Pro Tips for Exercising with Diabetes
Figuring out when and how to exercise can be one of the most difficult parts of living with diabetes. At the ADA's 83rd Scientific Sessions, experts shared strategies for staying active with diabetes.
Having diabetes doesn’t mean you have to let go of the things you love doing, which may include playing sports. Exercise is an essential part of diabetes management, leading to improved weight management, reduction in cardiovascular disease risk factors, and great mental health benefits.
At the American Diabetes Association’s (ADA) 83rd Scientific Sessions, experts like Dr. Lori Laffel, chief of the pediatric, adolescent and young adult section at Joslin Diabetes Center, discussed the benefits and strategies for safely exercising with diabetes. Laffel pointed to the ADA’s Standards of Care, which recommend adults get 150-300 minutes per week of moderate-to-vigorous exercise and youth get 420 minutes per week of moderate-to-vigorous exercise.

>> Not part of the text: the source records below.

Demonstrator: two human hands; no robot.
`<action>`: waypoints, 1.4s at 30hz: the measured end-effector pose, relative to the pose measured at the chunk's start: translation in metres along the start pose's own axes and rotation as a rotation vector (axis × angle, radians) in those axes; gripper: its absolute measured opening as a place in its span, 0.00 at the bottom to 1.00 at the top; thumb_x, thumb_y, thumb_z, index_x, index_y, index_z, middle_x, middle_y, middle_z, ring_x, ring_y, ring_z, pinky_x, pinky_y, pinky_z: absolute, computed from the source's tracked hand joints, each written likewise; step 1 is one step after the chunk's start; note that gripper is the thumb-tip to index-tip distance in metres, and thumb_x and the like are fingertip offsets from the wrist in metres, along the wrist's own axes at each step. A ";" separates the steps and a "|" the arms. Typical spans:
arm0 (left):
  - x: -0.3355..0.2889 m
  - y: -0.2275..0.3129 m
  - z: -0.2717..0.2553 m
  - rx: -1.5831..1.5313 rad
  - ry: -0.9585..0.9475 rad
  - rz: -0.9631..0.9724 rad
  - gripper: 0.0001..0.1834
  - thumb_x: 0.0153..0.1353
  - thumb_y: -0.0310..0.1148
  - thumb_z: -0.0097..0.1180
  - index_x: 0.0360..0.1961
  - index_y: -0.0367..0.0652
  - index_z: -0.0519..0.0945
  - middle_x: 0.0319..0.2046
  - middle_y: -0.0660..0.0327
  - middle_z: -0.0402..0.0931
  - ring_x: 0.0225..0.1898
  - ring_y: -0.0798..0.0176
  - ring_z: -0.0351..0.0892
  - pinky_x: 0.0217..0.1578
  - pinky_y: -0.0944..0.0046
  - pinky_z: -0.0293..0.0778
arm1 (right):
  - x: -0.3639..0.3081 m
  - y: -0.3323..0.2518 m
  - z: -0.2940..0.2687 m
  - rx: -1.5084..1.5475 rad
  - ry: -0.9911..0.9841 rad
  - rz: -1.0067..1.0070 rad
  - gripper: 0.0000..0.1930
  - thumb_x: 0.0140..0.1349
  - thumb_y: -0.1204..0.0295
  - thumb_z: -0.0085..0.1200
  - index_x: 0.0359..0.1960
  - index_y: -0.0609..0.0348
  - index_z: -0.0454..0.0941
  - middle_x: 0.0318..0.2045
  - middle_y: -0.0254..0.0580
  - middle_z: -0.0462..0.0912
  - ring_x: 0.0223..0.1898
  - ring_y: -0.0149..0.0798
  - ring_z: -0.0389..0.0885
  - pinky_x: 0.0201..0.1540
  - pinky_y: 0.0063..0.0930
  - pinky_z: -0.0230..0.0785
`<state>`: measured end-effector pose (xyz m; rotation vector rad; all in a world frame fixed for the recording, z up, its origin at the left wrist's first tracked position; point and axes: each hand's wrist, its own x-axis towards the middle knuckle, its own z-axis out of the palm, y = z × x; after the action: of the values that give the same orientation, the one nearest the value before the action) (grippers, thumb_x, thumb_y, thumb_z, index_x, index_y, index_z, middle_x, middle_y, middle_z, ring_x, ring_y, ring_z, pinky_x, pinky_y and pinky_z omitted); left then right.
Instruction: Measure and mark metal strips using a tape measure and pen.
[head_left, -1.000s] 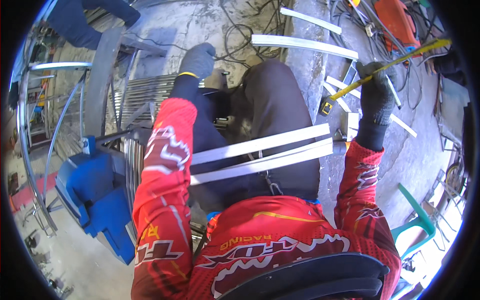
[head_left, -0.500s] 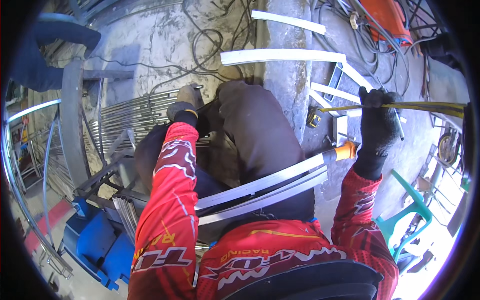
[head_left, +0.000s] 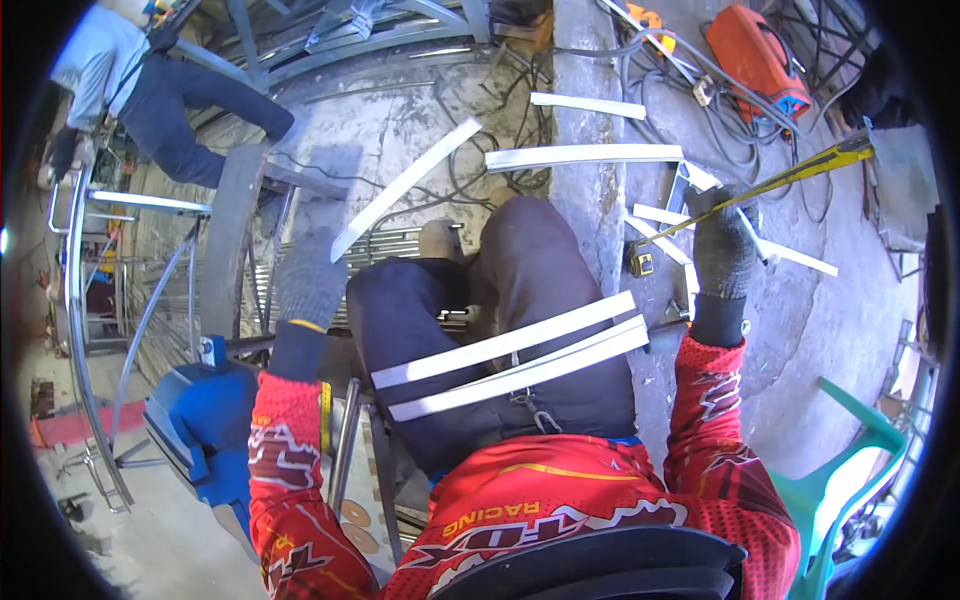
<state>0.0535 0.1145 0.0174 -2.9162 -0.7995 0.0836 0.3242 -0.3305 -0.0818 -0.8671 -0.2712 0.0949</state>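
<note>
My left hand, in a dark grey knit glove, is closed at the lower end of a pale metal strip that slants up and away over the floor. My right hand, gloved alike, is closed around the yellow tape measure blade. The blade runs from near the yellow and black tape measure case past the hand toward the upper right. Across my thighs lie two pale metal strips, side by side. The glove hides the fingertips of each hand.
More pale strips lie on the concrete beyond my knees, with steel tubes by my feet. An orange machine stands among cables at far right. A green plastic chair is at right, a blue machine at left. Another person works at far left.
My left hand has moved left from beside my foot, and a pale strip now shows in it. My right hand has shifted slightly left and down. The orange-ended thing below it is out of sight.
</note>
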 end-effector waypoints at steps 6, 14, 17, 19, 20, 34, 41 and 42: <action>-0.060 0.022 -0.012 -0.180 0.054 0.099 0.10 0.57 0.33 0.62 0.40 0.46 0.78 0.34 0.48 0.78 0.37 0.37 0.81 0.39 0.41 0.76 | -0.001 0.004 -0.019 0.085 -0.025 0.102 0.11 0.66 0.66 0.63 0.40 0.62 0.80 0.38 0.40 0.78 0.43 0.40 0.73 0.64 0.49 0.60; -0.092 0.043 0.007 -0.176 -0.147 0.151 0.13 0.58 0.38 0.63 0.43 0.50 0.78 0.38 0.50 0.79 0.40 0.39 0.83 0.41 0.42 0.78 | 0.001 0.005 -0.014 -0.023 -0.192 0.111 0.12 0.65 0.68 0.62 0.44 0.64 0.79 0.39 0.41 0.79 0.47 0.43 0.78 0.67 0.52 0.62; -0.083 0.047 -0.003 -0.310 -0.158 0.190 0.15 0.58 0.40 0.64 0.44 0.48 0.79 0.39 0.50 0.79 0.42 0.39 0.82 0.42 0.42 0.78 | -0.002 0.001 -0.007 -0.045 -0.162 0.107 0.12 0.65 0.68 0.62 0.43 0.64 0.79 0.39 0.42 0.79 0.47 0.43 0.78 0.66 0.52 0.63; -0.071 0.059 -0.007 -0.359 -0.204 0.172 0.17 0.58 0.43 0.66 0.44 0.46 0.80 0.39 0.49 0.80 0.43 0.40 0.82 0.42 0.43 0.78 | -0.001 0.004 -0.011 -0.070 -0.131 0.093 0.13 0.64 0.67 0.61 0.42 0.66 0.79 0.38 0.47 0.82 0.44 0.46 0.81 0.62 0.51 0.68; -0.063 0.070 -0.009 -0.357 -0.206 0.232 0.18 0.58 0.44 0.66 0.44 0.45 0.80 0.40 0.49 0.80 0.43 0.40 0.82 0.42 0.43 0.78 | 0.001 0.006 -0.011 -0.082 -0.122 0.086 0.14 0.64 0.66 0.60 0.42 0.66 0.80 0.37 0.49 0.84 0.43 0.47 0.83 0.59 0.50 0.71; 0.002 0.058 -0.084 -1.114 0.131 -0.095 0.12 0.65 0.38 0.64 0.39 0.40 0.81 0.24 0.59 0.75 0.23 0.62 0.74 0.29 0.59 0.72 | -0.009 0.006 0.001 -0.442 -0.110 -0.008 0.16 0.70 0.59 0.60 0.38 0.63 0.78 0.34 0.41 0.82 0.38 0.39 0.82 0.48 0.40 0.76; -0.046 0.064 -0.039 -2.207 0.284 -0.376 0.18 0.73 0.47 0.58 0.41 0.40 0.80 0.25 0.61 0.76 0.17 0.74 0.62 0.23 0.67 0.67 | -0.011 0.010 0.003 -0.523 -0.181 -0.047 0.17 0.71 0.58 0.59 0.40 0.63 0.78 0.36 0.45 0.83 0.38 0.39 0.80 0.52 0.38 0.73; -0.050 0.075 -0.028 -2.157 0.291 -0.438 0.20 0.73 0.48 0.56 0.42 0.39 0.80 0.26 0.60 0.78 0.17 0.74 0.62 0.23 0.67 0.67 | -0.011 0.011 0.001 -0.376 -0.180 -0.020 0.17 0.70 0.59 0.59 0.40 0.64 0.78 0.36 0.45 0.83 0.39 0.39 0.80 0.51 0.38 0.73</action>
<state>0.0502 0.0224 0.0367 -3.3919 -2.3723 -2.6557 0.3141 -0.3250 -0.0915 -1.2315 -0.4763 0.1049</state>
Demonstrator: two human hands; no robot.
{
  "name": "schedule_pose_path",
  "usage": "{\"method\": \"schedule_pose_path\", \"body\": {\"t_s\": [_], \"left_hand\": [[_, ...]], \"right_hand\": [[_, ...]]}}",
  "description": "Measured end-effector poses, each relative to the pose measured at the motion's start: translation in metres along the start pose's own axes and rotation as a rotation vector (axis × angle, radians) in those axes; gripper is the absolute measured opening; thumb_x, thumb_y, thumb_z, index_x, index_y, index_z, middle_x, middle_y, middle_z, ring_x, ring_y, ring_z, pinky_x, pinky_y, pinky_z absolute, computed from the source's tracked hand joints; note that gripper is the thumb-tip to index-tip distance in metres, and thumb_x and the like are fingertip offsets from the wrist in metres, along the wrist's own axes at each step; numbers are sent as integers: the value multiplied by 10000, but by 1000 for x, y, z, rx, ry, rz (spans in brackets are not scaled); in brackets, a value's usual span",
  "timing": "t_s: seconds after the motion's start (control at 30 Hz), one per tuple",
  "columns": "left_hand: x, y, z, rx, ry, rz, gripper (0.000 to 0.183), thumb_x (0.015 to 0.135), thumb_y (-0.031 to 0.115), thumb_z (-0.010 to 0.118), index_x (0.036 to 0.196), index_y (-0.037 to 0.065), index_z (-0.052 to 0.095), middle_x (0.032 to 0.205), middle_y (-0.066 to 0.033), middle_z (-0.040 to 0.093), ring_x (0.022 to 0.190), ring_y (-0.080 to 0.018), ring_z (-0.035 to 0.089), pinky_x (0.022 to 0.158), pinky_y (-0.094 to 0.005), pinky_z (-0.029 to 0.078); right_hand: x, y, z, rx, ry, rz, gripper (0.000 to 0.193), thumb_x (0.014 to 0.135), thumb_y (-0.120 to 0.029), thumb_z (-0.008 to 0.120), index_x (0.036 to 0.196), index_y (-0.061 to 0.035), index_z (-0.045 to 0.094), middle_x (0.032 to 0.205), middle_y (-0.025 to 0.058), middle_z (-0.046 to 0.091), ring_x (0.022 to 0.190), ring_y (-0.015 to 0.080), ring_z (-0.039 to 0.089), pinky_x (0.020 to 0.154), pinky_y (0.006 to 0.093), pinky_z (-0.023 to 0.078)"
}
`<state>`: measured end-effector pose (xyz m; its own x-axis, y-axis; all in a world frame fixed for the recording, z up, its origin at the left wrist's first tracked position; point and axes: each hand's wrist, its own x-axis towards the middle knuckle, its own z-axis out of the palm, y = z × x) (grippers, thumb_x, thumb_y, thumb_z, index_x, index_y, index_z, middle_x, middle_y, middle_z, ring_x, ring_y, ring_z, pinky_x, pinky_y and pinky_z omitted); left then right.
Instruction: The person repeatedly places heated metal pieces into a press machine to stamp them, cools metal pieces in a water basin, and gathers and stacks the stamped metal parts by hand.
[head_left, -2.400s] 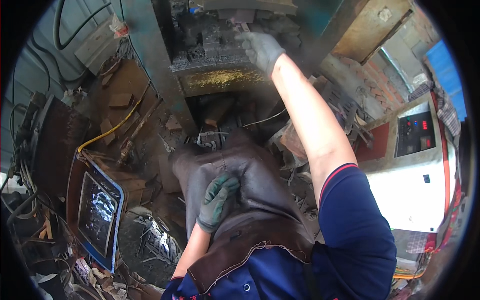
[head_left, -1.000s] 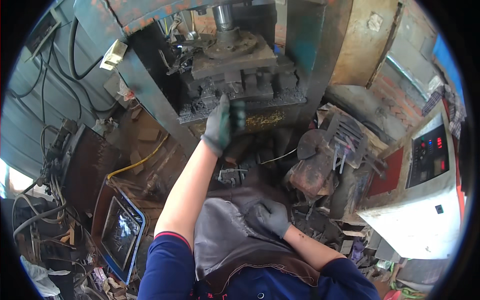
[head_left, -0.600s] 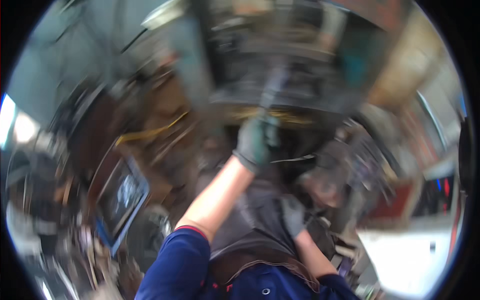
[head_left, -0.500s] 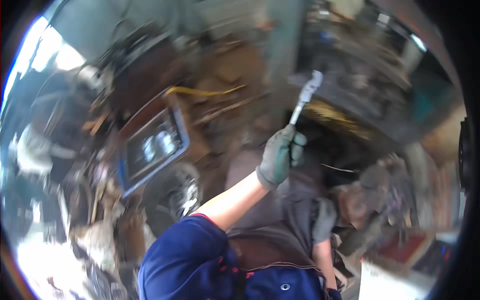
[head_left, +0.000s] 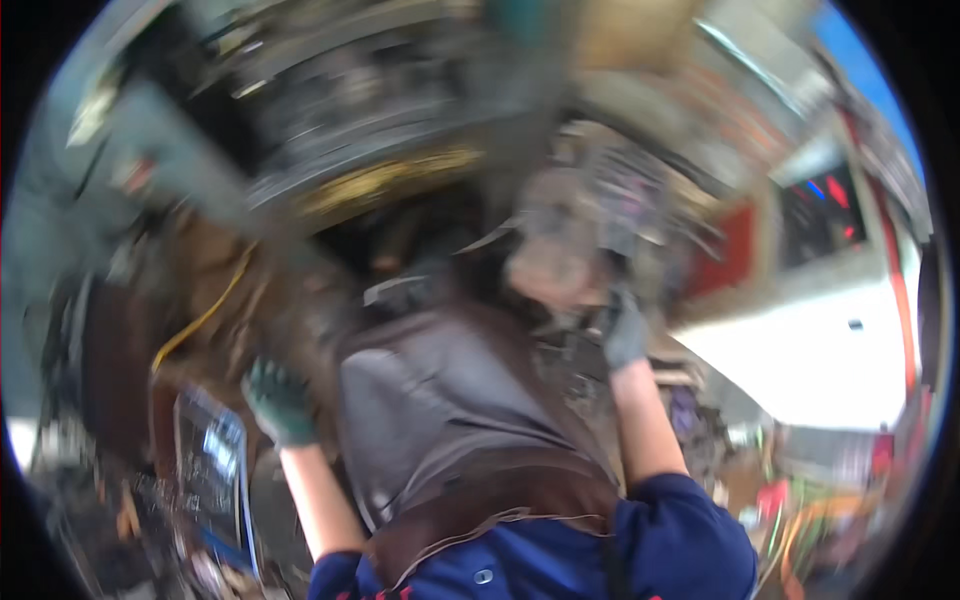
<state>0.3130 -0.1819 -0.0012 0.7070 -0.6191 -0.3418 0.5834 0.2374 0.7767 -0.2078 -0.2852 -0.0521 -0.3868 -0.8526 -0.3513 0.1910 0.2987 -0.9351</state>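
Note:
My left hand (head_left: 280,405), in a grey-green work glove, is held out at the left beside the brown apron (head_left: 440,390) over my lap. Its fingers look loosely bent and a little apart, and no tool shows in it. My right hand (head_left: 626,330), in a grey glove, reaches forward at the right, beside a pinkish-brown rounded lump (head_left: 555,255) and a pile of greyish parts (head_left: 630,190). Blur smears its fingers, so whether it grips anything cannot be made out.
Ahead is a dark bench or machine with a yellow bristly strip (head_left: 390,185) along its lower edge. A blue-framed panel (head_left: 215,470) and a yellow strap (head_left: 205,315) lie left. A white cabinet-like box (head_left: 800,350) stands right, above orange cords (head_left: 800,530).
My view has swung to the right. My left hand, which held up a silvery wrench-like tool, is lower at the left without it in sight. My right hand has reached forward from beside my lap.

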Motion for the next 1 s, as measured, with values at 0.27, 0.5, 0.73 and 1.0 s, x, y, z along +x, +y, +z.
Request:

But even with all of the evidence pointing to its benefits, managing exercise can be one of the most difficult parts of living with diabetes. There are multiple challenges to consider, such as abnormal insulin delivery and glucagon physiology, how stress hormones affect blood glucose, hydration, and more.
The good news is that you can still stay active with diabetes and engage in the sports you love. Famous athletes who have diabetes include five-time Olympic gold medalist Gary Wayne Hall Jr., recent Super Bowl champion Noah Gray, and the Women’s National Basketball Association’s 2022 third overall pick Lauren Cox.
Exercising just might mean a little more planning on your part. This includes paying special attention to the type of physical activity you’re doing, carb intake, and your insulin regimen, said Laffel.
How does exercise impact blood sugar?
It’s still difficult to know the degree to which exercise affects your blood glucose levels. According to Michael Riddell, professor of kinesiology and health sciences at York University, an optimal glycemic range is “unclear and very individualized for the athlete with diabetes.” Factors that influence one’s glucose response to exercise include the type of activity, time of day, whether you’ve recently taken insulin, what food was recently consumed, stress, sleep, and more.
Athletes who compete may want to consider how their levels vary between training days versus competitions. While it might not always be doable in practice, Riddell recommends a time in range of 70% during training and 75% on competition days – while paying special attention to minimizing hypoglycemia to less than 1%. For competitive athletes, other important things to manage include sleep, meals, basal/bolus insulin, hydration, and workout schedules.
The type, duration, and intensity of exercise are main factors that influence glucose response. Different forms of physical activity cause different glycemic trends that ultimately affect how you respond to diabetes management. For example, endurance activities (like walking, jogging, and cycling) tend to reduce glucose levels, whereas high-intensity interval training (HIIT) and resistance training tend to vary more so.
Laffel said that if you are engaging in intense exercise, know it can cause hyperglycemia and may increase your insulin needs during recovery time. The amount of carbs you should eat to maintain your desired glucose levels will depend on the intensity of your exercise.
Lower-intensity exercise typically means more carbs and less insulin needed and vice versa for higher-intensity exercise, explained Riddell. For context, about 50% of recreational athletes with type 1 diabetes prefer training and sometimes competing with a moderately low (100-200 grams per day), low (40-99 grams per day), or very low (<40 grams per day) carb diet.
Helpful guidelines and tech for exercise
Activity monitors and devices can significantly help with diabetes management while exercising. Connected pens and insulin pumps provide timely dosage; continuous glucose monitors (CGM) let you follow trends to guide your insulin dosing and carb intake; and automated insulin delivery (AID) can protect you from hypoglycemia and possible hyperglycemia.
Laffel provided a few basic guidelines if you’re engaging in aerobic exercise for more than 40 minutes. If you’re on multiple daily injections (MDI) or an open-loop pump, consider the following insulin adjustments:
For those on MDI, start with a 20% reduction in basal insulin dose.
For people on insulin pump therapy, reduce basal rate by about 50% (as a starting point) 1-2 hours before, during, and about one hour after exercise.
Reduce bolus insulin by 50% for meals or snacks two hours before and up to two hours after exercise.
At bedtime (or 7-11 hours following afternoon exercise) reduce your basal rate by 20% for up to six hours.
If you are engaging in unplanned aerobic exercise, eat a few extra carbs.
Use a CGM or monitor to check glucose before, during, and after physical activity.
According to Laffel, an overlooked but important part of exercising with diabetes is the cool-down period, which can be any sort of exercise that you consider easy, such as walking or a slow jog. Cooling down can reduce your risk of hyperglycemia after vigorous exercise. You should cool down for about 20 minutes. If your glucose levels remain high, you can consider conservative insulin correction (greater than 220 mg/dL).
Ultimately, there are many ways you can tailor diabetes management to work for your exercise plan. You should discuss your exercise regime with your doctor, as everyone’s needs are individualized and dependent on their lifestyle.